En un verso sencillo del gaucho Martín Fierro —el citado— se condensa la explicación de las injusticias que, desde aquella época hasta hoy, permiten la apropiación de la riqueza por unos pocos en detrimento del hambre y la pobreza de muchos, sostenidas por un sistema que perpetúa esa desigualdad: “La ley es telaraña / en mi ignorancia lo explico / no la tema el hombre rico / nunca la tema el que mande / pues la ruempe el bicho grande / y solo enreda a los chicos”. La ley y el Poder que la aplica son, paradójicamente, garantes de la injusticia social, de la explotación del hombre por el hombre y de la persecución de una clase social, un destino que pocas veces se ha roto en la historia, convirtiéndose en un “hecho maldito”. Ese “hecho maldito” del poema El gaucho Martín Fierro encuentra sus raíces en el lenguaje paisano que José Hernández escuchó desde niño y en su posicionamiento político contra Sarmiento, Mitre y la clase dominante de entonces, en los tiempos de las guerras intestinas, donde el gaucho era maltratado, acusado de vago y mal entretenido y enviado forzosa y arbitrariamente a la frontera a pelear contra el indio.
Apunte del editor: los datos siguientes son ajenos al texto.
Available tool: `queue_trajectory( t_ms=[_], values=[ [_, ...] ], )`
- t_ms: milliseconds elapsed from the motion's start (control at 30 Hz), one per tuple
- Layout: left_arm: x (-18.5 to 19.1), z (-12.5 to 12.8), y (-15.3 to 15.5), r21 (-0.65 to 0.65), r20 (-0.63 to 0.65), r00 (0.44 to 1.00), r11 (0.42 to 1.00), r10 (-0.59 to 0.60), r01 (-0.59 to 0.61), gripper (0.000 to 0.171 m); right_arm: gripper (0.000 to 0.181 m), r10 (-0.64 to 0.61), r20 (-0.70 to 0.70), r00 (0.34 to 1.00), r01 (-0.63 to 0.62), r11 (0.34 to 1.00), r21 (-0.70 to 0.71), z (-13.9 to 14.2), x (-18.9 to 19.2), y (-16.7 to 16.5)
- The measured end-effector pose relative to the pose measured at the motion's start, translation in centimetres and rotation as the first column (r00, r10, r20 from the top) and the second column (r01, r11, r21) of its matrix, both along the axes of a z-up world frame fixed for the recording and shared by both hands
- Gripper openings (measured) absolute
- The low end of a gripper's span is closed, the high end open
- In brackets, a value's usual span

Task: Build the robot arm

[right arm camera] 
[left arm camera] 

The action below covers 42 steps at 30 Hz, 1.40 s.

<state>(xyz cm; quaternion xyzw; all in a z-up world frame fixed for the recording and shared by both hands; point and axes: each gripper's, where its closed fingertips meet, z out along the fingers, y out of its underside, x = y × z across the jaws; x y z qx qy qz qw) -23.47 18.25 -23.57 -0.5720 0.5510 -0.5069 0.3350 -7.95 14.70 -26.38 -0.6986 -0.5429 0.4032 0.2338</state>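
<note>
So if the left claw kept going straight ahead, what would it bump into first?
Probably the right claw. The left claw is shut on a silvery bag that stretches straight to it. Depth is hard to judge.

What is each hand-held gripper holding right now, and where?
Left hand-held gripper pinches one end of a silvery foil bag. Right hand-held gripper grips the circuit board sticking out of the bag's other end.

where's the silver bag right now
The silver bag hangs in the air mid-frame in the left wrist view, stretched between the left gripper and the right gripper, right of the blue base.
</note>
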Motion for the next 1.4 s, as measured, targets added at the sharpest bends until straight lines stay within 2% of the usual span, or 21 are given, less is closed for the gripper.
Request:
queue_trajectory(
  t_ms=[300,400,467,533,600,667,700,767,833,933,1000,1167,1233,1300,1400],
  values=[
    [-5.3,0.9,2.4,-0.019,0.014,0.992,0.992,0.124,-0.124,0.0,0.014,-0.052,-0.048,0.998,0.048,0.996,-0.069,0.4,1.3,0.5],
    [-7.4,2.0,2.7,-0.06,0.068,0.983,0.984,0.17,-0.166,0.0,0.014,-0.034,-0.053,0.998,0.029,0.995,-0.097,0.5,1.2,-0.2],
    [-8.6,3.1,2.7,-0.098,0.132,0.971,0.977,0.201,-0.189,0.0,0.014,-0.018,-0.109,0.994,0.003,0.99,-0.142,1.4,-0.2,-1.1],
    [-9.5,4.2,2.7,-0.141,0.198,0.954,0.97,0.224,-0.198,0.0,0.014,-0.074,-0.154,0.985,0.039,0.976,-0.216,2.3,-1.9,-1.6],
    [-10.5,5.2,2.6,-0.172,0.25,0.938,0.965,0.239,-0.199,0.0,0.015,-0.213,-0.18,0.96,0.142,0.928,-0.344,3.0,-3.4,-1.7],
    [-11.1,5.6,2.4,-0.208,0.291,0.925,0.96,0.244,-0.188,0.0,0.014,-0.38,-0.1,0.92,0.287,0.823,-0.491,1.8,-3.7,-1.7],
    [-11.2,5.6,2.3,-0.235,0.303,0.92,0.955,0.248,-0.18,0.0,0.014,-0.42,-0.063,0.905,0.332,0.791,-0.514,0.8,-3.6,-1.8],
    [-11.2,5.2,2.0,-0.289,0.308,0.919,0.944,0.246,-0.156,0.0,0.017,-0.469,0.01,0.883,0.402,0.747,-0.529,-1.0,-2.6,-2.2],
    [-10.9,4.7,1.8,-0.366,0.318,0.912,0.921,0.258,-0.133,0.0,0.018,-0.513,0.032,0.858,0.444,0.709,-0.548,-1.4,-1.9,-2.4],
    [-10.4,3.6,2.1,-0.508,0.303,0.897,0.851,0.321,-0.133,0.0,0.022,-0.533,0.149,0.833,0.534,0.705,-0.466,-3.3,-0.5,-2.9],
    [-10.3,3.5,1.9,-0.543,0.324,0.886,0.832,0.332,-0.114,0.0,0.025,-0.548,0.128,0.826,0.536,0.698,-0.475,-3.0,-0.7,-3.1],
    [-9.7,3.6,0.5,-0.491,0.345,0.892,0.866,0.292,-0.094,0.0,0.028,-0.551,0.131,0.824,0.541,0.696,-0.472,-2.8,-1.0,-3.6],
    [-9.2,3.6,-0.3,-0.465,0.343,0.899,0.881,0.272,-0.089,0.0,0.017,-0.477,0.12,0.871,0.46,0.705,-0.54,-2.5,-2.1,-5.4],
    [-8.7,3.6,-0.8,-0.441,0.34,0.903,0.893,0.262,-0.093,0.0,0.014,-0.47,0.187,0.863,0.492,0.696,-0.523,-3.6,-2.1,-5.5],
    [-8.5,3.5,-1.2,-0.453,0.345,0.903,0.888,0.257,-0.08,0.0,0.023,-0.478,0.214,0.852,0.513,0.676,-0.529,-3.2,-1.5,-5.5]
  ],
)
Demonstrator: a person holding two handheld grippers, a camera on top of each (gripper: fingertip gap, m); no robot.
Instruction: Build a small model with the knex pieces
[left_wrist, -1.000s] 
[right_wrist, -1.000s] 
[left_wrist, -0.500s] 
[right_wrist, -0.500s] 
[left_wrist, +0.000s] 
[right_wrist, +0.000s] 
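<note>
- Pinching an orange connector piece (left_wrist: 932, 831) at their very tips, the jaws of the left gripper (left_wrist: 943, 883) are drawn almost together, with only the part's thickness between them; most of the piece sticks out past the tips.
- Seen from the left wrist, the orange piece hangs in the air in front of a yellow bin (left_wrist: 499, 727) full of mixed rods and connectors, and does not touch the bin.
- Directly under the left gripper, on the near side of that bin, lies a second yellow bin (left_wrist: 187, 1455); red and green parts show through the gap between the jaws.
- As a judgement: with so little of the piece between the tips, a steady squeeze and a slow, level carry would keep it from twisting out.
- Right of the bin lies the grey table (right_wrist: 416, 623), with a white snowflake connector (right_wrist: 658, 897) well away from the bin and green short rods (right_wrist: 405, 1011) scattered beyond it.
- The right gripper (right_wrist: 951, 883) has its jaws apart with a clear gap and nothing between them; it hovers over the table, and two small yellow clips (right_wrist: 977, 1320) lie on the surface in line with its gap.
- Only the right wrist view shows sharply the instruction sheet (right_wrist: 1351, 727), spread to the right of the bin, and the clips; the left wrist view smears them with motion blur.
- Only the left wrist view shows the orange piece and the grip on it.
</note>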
La ida fue la etapa en la que el propio José Hernández se rebelaba contra los atropellos e iniquidades, luchando junto a López Jordán, aliado al Chacho Peñaloza, en oposición a la guerra contra el Paraguay, la “triple infamia”, como la llamó el buen Alberdi. Esa guerra aniquiló una experiencia de independencia y libertad, de desarrollo autónomo, en beneficio del Imperio Británico, y fue librada en gran parte con sangre de gaucho. En ese contexto, en 1872, Hernández escribe la primera parte de El gaucho Martín Fierro, en la que el personaje se rebela contra las tropelías del Poder. Es el gaucho rebelde y libre, dueño de las pampas, forzado a los fortines y que huye para encontrar la destrucción de su familia. Así, se convierte en un gaucho matrero y, junto al sargento Cruz —quien no admite matar valientes—, desafía la ley. Cuánto podrían aprender los represores actuales de la ética de Cruz.
En 1879, ya como senador del Partido Autonomista, Hernández escribe la segunda parte, conocida como La vuelta, en una especie de rendición y conciliación con un mundo injusto. En esta obra, Fierro abandona las tolderías y la marginalidad para retornar a la “civilización”, aceptando el lugar que le asigna la nueva Argentina. Esto se revela en breves versos: “El que obedeciendo vive / nunca tiene suerte blanda / más con su soberbia agranda / el rigor en que padece / obedezca el que obedece / y será bueno el que manda”. Ahora es un gaucho dócil, adaptado, más parecido a Don Segundo Sombra, al orden establecido, en el cual, por injusto que sea, unos mandan y otros obedecen.
En la década del 30, se estableció el 10 de noviembre, fecha de nacimiento del autor de esta obra extraordinaria, como el Día de la Tradición. Como toda obra canónica, El Martín Fierro se reescribe constantemente. En este caso, brillaron las plumas de Borges y de Leopoldo Lugones, quien exaltó la figura de Martín Fierro como símbolo del ser nacional, en una operación dirigida a señalar a los inmigrantes, la “chusma ultramarina”, como extranjeros ajenos a una Patria que ya tenía dueños, quienes podían imponer un derecho de admisión mediante la “Ley de Residencia”.
Sin embargo, El Martín Fierro sigue siendo el canto del perseguido, la denuncia y la eterna desobediencia del oprimido frente a los abusos y tropelías del Poder. Es la inspiración constante de la lucha por la justicia de los excluidos, los marginales, los nadies de la historia, acusados hoy aún, por una clase ociosa y privilegiada que se apropia de la “riqueza que a algunos les falta”, de vagos y mal entretenidos. Ojalá que algún día cambie el sistema de desigualdad entre los hombres y podamos construir, como una tradición eterna, un mundo solidario e igualitario, un mundo en el que predominen “las gauchadas”, esas que, en nuestras pampas, expresan la fraternidad y el reconocimiento amoroso entre los hombres.